**The problem**
Go through the data and copy each line where the word "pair" shows up.

(Beginning of Dataset content)

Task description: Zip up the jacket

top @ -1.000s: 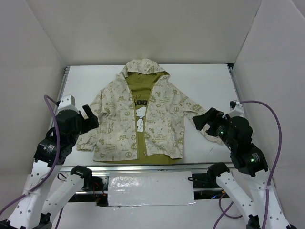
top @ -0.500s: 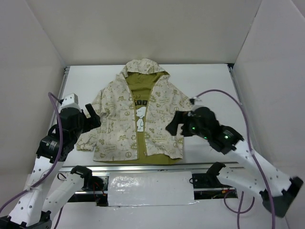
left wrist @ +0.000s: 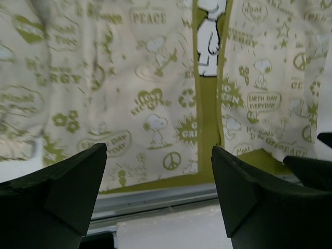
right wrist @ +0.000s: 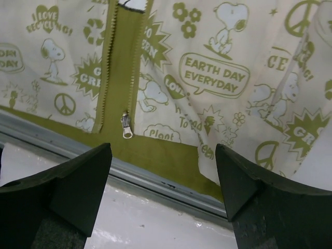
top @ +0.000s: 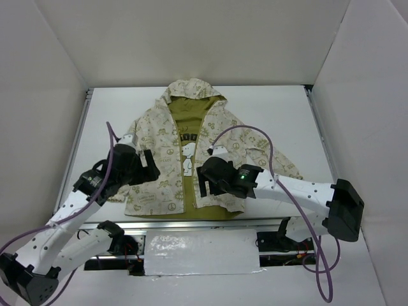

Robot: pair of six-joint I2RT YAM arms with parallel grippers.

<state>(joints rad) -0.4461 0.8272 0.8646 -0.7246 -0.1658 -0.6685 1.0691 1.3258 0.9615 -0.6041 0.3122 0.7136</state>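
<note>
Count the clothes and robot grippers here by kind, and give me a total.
Cream hooded fabric jacket with olive-green doodle prints: 1
Olive T-shirt with white cartoon figure: 1
Black two-finger grippers: 2, the left gripper and the right gripper
Total: 4

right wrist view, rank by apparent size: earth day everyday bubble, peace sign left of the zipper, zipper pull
1. earth day everyday bubble
2. peace sign
3. zipper pull, about as long as the sign but much narrower

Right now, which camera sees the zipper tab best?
The right wrist view: the zipper tab lies close and sharp near the jacket hem. The left wrist shows only the open front; from above it's too small.
</note>
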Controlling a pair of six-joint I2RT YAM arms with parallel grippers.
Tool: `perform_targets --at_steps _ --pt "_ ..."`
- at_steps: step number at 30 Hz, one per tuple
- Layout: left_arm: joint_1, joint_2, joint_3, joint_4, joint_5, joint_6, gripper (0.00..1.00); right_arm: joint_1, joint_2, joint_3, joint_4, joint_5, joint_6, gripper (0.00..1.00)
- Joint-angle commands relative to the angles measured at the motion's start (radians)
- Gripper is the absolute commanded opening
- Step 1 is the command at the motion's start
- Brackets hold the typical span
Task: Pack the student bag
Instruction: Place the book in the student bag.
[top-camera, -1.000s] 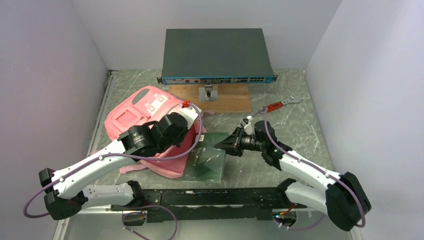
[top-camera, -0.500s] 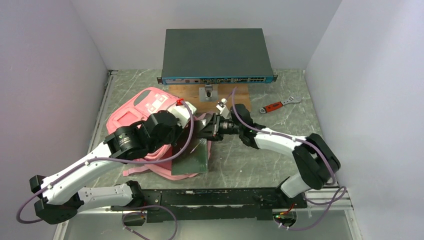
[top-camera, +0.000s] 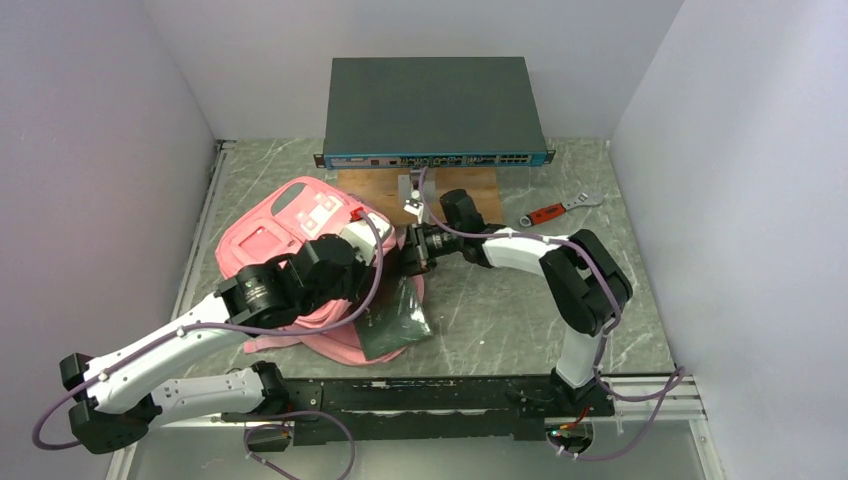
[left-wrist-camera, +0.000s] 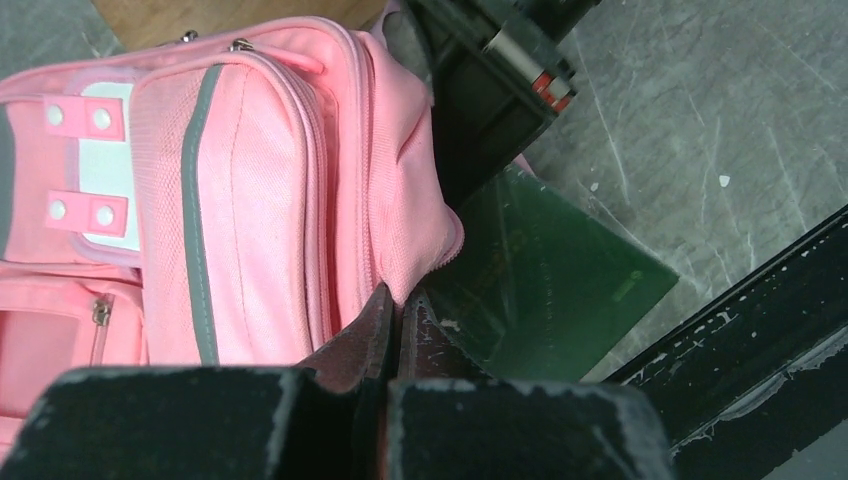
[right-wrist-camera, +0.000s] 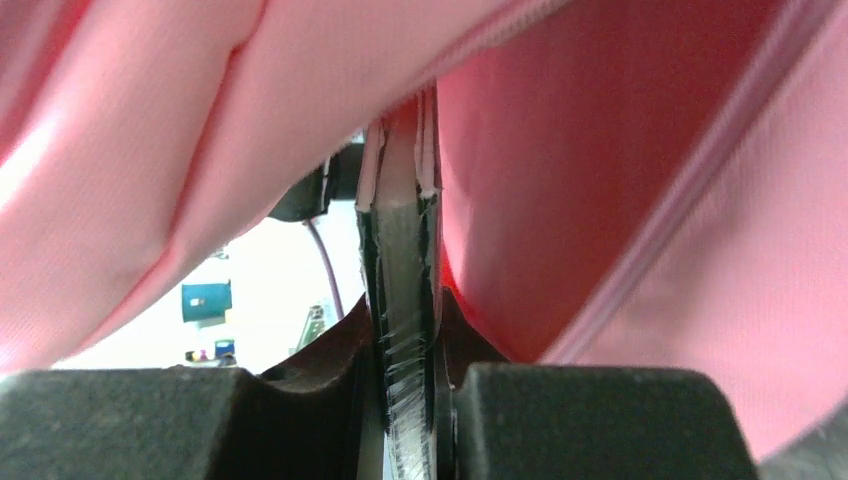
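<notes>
The student bag (top-camera: 290, 225) is a pink backpack lying on the left of the table. My left gripper (left-wrist-camera: 400, 300) is shut on the pink rim (left-wrist-camera: 425, 265) of its opening and holds that edge up. A flat dark-green folder (top-camera: 395, 322) lies slanted at the opening, its lower corner on the table (left-wrist-camera: 560, 290). My right gripper (top-camera: 412, 250) reaches in from the right and is shut on the folder's thin edge (right-wrist-camera: 400, 250). Pink fabric (right-wrist-camera: 620, 200) fills the right wrist view on both sides of the right gripper (right-wrist-camera: 400, 300). The inside of the bag is hidden.
A dark grey network switch (top-camera: 435, 105) stands at the back on a wooden board (top-camera: 455, 200). A small metal part (top-camera: 415, 190) sits on the board. A red-handled wrench (top-camera: 555, 210) lies at the back right. A black rail (top-camera: 430, 395) runs along the near edge.
My right arm has swung left with the green folder, from mid-table to the bag's opening. The folder now stands steeper and partly under the pink rim. The left arm shifted slightly, still gripping the bag.
</notes>
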Motion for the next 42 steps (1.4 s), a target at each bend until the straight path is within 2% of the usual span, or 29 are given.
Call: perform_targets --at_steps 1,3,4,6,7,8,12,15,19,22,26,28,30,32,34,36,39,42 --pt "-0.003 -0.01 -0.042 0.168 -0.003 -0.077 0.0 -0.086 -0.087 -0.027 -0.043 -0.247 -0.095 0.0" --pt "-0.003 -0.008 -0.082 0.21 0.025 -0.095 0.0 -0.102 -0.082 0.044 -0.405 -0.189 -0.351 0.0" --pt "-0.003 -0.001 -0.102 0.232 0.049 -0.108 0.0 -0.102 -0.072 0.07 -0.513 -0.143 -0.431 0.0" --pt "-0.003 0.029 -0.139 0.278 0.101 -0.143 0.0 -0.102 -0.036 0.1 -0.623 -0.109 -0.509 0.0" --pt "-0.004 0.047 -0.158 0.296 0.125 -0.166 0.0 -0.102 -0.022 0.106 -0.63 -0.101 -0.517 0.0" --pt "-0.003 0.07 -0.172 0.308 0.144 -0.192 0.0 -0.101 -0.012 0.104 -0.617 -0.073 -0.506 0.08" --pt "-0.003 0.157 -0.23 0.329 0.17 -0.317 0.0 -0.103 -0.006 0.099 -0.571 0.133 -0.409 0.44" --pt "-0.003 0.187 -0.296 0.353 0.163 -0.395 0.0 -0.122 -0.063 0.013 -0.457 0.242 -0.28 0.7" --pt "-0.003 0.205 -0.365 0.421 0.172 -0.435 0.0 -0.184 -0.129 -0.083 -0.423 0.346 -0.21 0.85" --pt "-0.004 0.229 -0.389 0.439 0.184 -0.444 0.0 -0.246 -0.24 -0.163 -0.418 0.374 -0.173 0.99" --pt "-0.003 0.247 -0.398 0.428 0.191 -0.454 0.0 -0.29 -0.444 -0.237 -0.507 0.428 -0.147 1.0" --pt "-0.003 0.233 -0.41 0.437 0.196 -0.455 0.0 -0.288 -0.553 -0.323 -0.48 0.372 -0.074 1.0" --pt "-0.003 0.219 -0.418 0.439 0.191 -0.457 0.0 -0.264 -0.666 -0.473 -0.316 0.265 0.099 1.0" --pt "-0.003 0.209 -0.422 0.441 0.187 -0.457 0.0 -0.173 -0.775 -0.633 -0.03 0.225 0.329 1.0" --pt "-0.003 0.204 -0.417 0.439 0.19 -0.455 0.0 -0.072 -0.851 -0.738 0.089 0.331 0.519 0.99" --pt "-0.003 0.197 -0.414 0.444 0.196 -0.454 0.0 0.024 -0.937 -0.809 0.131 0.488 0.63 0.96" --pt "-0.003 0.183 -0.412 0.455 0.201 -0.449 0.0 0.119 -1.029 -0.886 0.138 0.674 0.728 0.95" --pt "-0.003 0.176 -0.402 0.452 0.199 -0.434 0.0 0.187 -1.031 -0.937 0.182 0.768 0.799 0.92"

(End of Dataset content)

**Answer for this exercise**
Robot: pair of six-joint I2RT YAM arms with parallel grippers.
Controlling a pair of six-joint I2RT YAM arms with parallel grippers.

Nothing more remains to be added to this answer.